I stay awake reading once I‘m showered and in bed. My eyes are heavy but I really want to finish this one last story. The author writes short stories based on her life experiences. Most of them have me laughing out loud. Every now and then she throws in a super sweet one or a sad one. I’m tangled up in a sad one right now about the loss of her dog. Even though she no longer had her she still walked the same path every day that she did when the dog was alive. One day she came across a random woman with a Golden Retriever. She asked her if she could pet the dog, explaining she had just lost hers.
This. This is what I was feeling when I was with my co-worker last night but was unable to understand. It’s what I wanted to say to him. “Can I just hold your hand? The one that used to reach for mine is gone and I miss that.” I didn’t say anything though.
I finish the story and close the book, staring at the ceiling. My mind replays a conversation we had once we sat down at dinner yesterday. He said he cared a lot about what I thought about him.
“Why?” I ask.
“Because I think you’re a good person. I have a lot of respect for you and I like you.” he replied.
I didn’t know what to say to that. It kills me to say that I believe he has these thoughts but I don’t know why. I’m unable to grasp the concept of respect and what it means. I don’t often feel like a good person.
I got out of bed, turned the light off and went to sleep.
I wake up just before my alarm goes off and go through my usual routine of eating oatmeal and going to Inman Perk. I have an intense craving for cookies and San Francisco Coffee’s chocolate chip pumpkin bread all at the same time.
“Don’t do it.” I tell myself while sitting at a traffic light. If I go straight, I’ll be at Inman Perk in no time. If I make a slight detour when the light changes, I could get cookies and briefly soothe my little anxious mind, if only for a moment before the guilt sets in.
Before I have another thought I text my sponsor. “I’m not getting cookies or pumpkin bread today.” I hit send and the light turned green. I go straight. Let’s see how long I can go today without hurting myself.
My second client is a woman I met in a coffee shop when I first started working at Salonred.

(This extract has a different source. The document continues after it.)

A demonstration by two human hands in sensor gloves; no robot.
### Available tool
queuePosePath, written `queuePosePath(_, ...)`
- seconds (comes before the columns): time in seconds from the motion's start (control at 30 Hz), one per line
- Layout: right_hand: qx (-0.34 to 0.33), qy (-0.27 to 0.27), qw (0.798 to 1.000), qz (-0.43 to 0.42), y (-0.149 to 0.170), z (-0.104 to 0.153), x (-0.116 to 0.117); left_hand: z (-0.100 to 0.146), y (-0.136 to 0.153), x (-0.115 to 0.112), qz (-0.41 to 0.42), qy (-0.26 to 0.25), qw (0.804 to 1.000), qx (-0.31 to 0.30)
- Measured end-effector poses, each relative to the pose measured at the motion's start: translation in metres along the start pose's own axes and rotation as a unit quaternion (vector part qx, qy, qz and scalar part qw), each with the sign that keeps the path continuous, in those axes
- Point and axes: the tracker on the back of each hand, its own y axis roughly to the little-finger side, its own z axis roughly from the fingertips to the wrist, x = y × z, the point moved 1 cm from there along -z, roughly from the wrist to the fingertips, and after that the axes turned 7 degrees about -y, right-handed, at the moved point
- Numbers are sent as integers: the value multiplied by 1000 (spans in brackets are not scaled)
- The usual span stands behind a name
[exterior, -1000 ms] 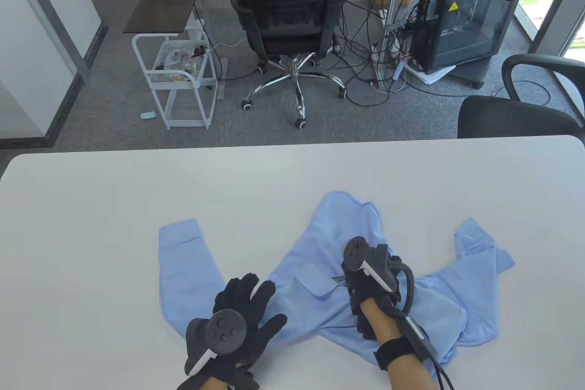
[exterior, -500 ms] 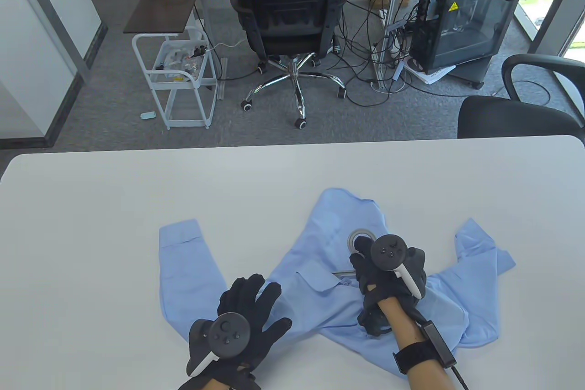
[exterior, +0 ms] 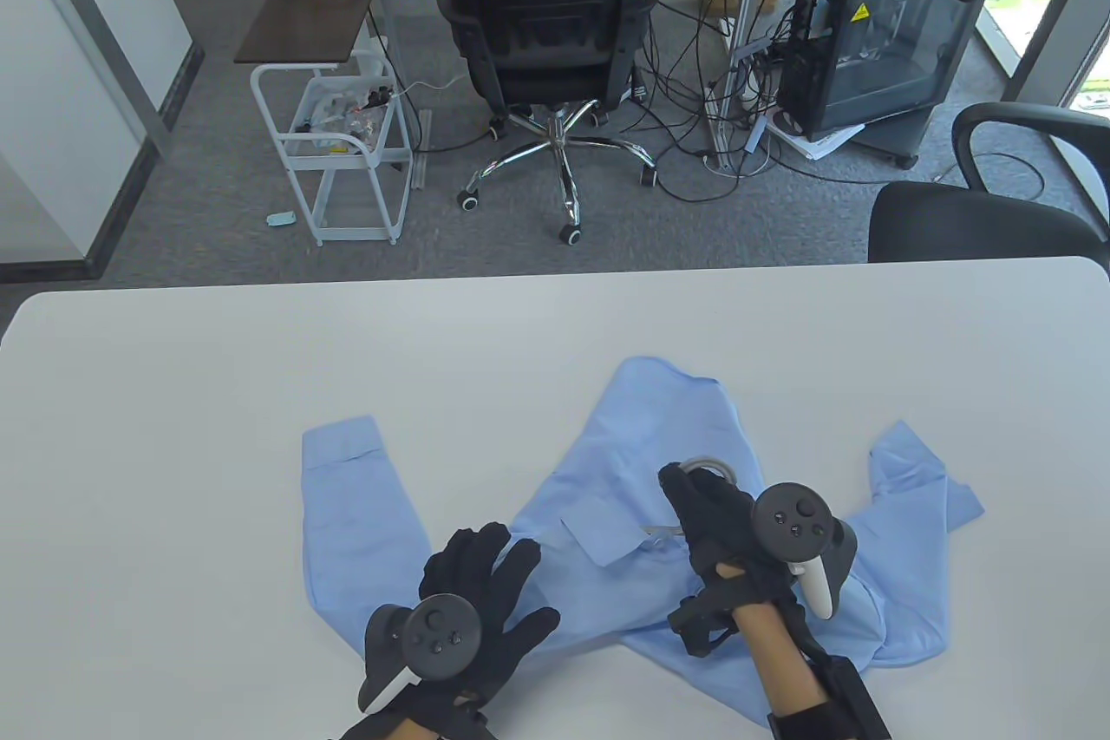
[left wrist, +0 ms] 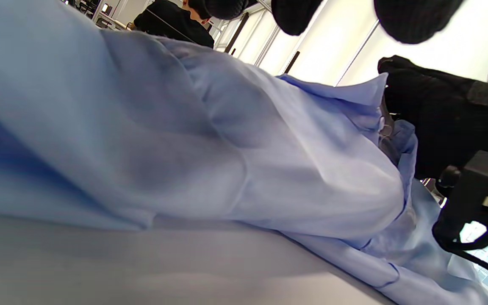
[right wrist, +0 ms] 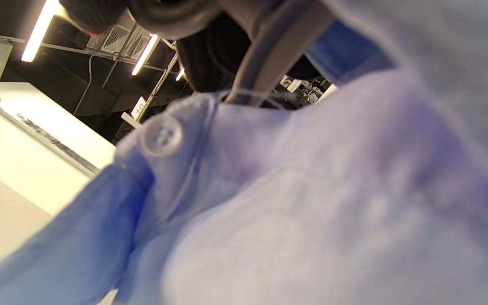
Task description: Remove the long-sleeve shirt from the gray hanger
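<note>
**Hanger hook sliding back toward the collar**

Shirt [exterior: 642, 514] lies spread on the table [exterior: 173, 393], light blue, collar toward the person and one sleeve flung out to the left. Only the top of the gray hanger [exterior: 713, 465] shows in the table view: a short arc of its hook peeking past the right hand's fingertips, plus a thin bit of wire at the collar opening. Half a second ago the hook stood out as a nearly full loop over the cloth; a second ago it was hidden under the hand. So the hook came into sight and has now dropped back nearer the neckline, while the right hand [exterior: 724, 527] has shifted right and toward the person.

That hand is curled around the hanger's neck; the right wrist view shows a gray bar [right wrist: 278, 46] running up under the gloved fingers, just above a collar button [right wrist: 161, 136]. The grip looks closed on the hanger, not on the cloth.

Left hand [exterior: 473, 592] rests flat with fingers spread wide on the shirt's left shoulder, holding nothing, and has barely moved over the second.

Judging from this, the left hand pins the garment while the right draws the hanger out through the neck. The hanger's arms appear to be inside the shirt, so removal is started, not finished.
</note>
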Motion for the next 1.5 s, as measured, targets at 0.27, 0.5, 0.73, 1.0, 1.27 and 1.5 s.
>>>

I adore her bubbly personality and her massive amounts of hair. Rob had been gone three weeks when I last saw her.
“Hi!” She wrapped me up in a huge hug.
“Hey darlin’!” I’m beaming.
“How are you? Well, I mean, I know how you are. I read your blog, but…”
“I’m good.” I laugh, remembering she’s able to read what I write but forgetting she actually does. I’m deeply flattered.
“I just want you to know you’re awesome. OK? You are so awesome.” she nods at me.
My eyes fill up. I wasn’t expecting to cry when I saw her today but I feel so…special? Is that the right word? I don’t know, I feel something overwhelmingly fabulous and it’s brought tears to my eyes.
She hugs me again and tells me not to cry. How do I tell her what I’ve felt the past few days? There isn’t enough time in her appointment to explain how touched I’ve been by so many people lately, and I don’t think they have a clue. How do I tell her that I’m trying so hard to put the food down when it’s hardest right now and in return I’m actually able to feel love? It’s the one thing I’m looking the hardest for when I stumble upon some food instead. Eating happens faster than the receiving of love sometimes.
That doesn’t even scratch the surface though. There is so much more floating around in my head that I want to get out but I don’t understand it just yet. I’m trying to be patient…

1 comment:

Marla said...

Oh *hug hug hug*. And I understand. And I'm out here thinking of you, know that!!!!